▶ [TASK DESCRIPTION] First find the line with "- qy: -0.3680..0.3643" in the entries below, then set down exactly every line through the line with "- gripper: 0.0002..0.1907", that line included.

(Records from a data collection)
******

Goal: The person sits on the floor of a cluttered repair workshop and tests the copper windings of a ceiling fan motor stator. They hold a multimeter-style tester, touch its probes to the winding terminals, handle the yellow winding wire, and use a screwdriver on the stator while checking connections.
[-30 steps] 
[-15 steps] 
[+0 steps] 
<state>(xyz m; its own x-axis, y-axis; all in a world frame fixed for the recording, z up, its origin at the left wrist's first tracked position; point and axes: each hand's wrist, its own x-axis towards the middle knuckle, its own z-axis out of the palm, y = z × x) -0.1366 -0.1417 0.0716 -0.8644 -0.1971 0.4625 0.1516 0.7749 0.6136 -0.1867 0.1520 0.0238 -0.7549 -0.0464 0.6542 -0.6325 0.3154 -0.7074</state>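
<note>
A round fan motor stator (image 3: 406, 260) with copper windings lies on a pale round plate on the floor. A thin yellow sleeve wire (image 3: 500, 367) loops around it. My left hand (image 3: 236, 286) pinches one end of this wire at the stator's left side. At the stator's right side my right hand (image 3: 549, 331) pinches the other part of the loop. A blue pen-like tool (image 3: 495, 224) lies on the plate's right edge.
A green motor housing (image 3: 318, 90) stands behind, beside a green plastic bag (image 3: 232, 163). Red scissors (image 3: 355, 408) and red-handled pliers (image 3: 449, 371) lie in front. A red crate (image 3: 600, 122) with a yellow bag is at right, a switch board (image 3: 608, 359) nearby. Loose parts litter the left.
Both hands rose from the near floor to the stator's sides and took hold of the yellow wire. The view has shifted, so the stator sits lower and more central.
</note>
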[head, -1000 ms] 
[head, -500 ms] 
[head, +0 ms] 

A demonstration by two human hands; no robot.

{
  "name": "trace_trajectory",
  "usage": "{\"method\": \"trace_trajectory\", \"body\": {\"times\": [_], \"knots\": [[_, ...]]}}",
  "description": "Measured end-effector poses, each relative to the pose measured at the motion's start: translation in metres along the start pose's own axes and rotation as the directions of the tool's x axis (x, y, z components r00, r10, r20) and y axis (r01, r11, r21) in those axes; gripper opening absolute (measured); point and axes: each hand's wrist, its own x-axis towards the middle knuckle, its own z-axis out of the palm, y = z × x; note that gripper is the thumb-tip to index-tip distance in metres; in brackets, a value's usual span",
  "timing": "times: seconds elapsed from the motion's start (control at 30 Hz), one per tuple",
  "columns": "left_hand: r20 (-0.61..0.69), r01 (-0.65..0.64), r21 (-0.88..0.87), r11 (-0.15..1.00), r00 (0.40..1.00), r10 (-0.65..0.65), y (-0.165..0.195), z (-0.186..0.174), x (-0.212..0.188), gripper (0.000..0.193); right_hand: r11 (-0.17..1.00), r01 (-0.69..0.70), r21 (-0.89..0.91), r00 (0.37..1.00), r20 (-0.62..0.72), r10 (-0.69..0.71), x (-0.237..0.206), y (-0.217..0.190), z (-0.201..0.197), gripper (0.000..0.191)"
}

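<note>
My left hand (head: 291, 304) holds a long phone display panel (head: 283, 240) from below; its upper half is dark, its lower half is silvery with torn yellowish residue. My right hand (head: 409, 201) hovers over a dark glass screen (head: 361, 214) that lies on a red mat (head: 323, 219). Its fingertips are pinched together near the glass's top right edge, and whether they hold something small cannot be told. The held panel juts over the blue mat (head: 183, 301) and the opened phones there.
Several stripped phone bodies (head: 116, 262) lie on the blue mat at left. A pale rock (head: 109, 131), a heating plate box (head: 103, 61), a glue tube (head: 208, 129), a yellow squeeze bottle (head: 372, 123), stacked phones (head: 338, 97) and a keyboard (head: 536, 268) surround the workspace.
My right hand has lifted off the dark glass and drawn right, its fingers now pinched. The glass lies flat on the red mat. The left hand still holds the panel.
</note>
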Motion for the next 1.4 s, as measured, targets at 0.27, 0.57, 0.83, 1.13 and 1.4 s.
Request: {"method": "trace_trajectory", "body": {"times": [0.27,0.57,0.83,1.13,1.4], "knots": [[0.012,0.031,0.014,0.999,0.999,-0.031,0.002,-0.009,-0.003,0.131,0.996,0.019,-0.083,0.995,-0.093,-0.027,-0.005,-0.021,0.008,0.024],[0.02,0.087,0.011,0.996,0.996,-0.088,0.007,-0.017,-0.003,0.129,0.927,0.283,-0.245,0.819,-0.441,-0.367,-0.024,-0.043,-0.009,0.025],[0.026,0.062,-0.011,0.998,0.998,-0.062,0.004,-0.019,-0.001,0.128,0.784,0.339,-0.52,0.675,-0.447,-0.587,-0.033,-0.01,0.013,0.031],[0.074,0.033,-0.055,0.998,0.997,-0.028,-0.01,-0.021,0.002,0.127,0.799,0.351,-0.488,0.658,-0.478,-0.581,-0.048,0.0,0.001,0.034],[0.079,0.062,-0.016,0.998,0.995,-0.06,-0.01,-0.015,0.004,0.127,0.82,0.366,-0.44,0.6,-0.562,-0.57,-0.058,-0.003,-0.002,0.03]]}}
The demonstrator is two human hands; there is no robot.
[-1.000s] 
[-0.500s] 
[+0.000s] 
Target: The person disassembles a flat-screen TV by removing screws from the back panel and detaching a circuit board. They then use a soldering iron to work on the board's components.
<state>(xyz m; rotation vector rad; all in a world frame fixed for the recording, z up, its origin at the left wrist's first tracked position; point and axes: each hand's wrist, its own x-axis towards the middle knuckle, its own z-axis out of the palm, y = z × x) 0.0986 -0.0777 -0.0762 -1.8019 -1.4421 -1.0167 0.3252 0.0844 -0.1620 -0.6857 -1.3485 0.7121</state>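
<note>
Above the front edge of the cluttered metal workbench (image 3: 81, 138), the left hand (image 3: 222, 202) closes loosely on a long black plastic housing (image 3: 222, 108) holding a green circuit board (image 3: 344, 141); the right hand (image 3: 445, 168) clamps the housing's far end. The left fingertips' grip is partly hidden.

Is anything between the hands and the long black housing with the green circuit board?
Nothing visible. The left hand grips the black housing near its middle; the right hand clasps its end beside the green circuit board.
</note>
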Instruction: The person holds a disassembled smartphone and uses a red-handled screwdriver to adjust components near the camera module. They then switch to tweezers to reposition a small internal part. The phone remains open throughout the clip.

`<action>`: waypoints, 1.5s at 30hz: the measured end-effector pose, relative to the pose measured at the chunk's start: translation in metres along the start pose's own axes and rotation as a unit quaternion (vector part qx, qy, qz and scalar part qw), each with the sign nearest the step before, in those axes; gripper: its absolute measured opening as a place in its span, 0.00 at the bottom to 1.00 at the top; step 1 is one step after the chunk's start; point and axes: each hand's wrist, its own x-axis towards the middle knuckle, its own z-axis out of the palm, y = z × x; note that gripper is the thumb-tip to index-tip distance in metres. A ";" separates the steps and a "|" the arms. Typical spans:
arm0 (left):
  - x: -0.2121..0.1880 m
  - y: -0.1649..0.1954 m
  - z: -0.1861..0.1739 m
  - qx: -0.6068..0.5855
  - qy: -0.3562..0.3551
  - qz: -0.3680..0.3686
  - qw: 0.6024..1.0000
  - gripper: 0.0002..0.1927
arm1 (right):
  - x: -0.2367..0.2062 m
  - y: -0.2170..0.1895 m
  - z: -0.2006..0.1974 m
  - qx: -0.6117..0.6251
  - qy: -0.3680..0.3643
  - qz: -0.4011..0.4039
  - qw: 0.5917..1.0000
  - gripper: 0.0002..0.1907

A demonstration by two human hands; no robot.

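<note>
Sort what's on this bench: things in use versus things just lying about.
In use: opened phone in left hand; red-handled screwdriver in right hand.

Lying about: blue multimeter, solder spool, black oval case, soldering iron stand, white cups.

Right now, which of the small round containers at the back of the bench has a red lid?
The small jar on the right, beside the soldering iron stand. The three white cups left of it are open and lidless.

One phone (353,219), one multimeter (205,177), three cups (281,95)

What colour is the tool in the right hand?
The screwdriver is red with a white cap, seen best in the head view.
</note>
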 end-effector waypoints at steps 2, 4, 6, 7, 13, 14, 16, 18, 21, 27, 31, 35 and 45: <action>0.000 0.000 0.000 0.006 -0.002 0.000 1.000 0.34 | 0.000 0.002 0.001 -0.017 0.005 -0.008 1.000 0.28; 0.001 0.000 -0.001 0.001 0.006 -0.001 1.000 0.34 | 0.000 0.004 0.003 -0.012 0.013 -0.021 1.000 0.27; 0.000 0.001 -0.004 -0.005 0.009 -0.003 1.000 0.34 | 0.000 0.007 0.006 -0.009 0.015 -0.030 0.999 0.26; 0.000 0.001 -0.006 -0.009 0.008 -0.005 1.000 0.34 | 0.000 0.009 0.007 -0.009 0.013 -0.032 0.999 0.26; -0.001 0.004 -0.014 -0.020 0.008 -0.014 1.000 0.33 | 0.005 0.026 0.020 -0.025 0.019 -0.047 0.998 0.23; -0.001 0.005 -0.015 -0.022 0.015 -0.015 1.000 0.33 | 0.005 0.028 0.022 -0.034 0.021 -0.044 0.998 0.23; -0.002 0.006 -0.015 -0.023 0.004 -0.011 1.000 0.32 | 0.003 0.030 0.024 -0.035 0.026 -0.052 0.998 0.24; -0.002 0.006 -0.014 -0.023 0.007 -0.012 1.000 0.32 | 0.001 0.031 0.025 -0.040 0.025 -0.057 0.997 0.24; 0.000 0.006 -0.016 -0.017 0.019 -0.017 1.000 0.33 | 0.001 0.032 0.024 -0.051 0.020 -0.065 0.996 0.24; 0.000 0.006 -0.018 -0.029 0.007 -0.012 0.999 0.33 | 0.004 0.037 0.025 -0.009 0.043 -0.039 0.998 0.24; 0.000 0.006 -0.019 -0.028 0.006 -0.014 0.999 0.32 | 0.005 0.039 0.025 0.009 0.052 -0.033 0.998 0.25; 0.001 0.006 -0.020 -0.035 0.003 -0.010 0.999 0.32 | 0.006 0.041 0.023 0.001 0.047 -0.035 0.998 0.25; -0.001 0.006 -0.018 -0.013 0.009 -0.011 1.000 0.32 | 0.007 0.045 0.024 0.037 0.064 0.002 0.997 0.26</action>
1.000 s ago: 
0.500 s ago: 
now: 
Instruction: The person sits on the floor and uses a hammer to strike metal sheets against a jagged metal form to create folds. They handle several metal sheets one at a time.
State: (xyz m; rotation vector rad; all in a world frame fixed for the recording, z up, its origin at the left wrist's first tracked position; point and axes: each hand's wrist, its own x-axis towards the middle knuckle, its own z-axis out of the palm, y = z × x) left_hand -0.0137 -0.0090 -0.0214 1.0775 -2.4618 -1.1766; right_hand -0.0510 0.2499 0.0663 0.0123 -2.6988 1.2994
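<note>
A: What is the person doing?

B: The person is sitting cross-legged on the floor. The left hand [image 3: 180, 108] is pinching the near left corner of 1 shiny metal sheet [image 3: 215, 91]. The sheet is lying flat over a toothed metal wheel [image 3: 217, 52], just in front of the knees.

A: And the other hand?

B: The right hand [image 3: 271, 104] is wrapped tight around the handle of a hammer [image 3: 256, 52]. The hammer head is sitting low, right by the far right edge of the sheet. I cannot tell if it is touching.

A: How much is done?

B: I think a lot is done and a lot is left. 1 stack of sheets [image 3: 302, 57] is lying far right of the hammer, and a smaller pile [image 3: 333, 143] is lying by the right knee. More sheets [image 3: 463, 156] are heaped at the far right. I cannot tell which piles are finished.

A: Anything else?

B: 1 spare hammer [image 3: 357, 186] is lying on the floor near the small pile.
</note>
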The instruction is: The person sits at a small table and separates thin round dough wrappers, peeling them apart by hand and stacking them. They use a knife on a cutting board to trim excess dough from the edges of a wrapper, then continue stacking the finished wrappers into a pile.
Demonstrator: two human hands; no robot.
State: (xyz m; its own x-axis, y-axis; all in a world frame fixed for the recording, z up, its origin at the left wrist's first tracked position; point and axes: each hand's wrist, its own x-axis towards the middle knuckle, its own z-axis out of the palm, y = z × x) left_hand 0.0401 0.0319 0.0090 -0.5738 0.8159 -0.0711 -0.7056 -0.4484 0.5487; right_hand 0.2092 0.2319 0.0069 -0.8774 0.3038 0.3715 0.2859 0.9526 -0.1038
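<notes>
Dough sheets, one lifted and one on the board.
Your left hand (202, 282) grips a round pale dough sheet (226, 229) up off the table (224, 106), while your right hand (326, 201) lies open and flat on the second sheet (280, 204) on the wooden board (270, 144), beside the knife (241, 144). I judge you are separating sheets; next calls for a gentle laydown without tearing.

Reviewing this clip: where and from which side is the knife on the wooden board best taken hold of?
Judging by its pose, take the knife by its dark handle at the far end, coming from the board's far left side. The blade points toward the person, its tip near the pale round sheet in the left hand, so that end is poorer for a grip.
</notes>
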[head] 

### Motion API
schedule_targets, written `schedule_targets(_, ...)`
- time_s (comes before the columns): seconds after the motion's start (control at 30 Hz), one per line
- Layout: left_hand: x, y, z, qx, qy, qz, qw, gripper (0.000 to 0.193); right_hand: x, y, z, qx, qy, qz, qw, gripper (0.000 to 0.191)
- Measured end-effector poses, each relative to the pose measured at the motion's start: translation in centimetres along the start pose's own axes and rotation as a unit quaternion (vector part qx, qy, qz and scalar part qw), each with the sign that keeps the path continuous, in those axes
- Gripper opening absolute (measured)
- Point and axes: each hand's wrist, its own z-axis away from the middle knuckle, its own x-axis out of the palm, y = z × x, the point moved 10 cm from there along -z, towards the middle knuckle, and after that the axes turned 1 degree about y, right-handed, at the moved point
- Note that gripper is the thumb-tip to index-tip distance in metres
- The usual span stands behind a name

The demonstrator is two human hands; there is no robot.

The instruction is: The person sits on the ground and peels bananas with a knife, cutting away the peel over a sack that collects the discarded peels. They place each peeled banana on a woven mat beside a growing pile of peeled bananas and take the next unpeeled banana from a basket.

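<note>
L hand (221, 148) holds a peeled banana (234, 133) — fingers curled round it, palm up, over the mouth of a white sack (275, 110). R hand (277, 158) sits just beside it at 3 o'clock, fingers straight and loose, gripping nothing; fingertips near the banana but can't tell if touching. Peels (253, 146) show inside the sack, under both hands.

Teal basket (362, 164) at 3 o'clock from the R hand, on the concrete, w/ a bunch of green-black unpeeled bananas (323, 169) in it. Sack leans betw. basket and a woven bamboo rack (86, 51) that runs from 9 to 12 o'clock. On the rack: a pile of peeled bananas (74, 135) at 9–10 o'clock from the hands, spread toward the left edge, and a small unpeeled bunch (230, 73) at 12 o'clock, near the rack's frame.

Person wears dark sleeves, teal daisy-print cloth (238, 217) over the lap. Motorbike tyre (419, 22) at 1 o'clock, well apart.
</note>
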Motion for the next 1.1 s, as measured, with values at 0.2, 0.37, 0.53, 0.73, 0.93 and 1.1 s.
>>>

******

▶ [WRITTEN ANSWER]
  - qy: -0.3680..0.3643
  - qz: -0.4011..0.4039
  - qw: 0.5917..1.0000
  - gripper: 0.0002..0.1907

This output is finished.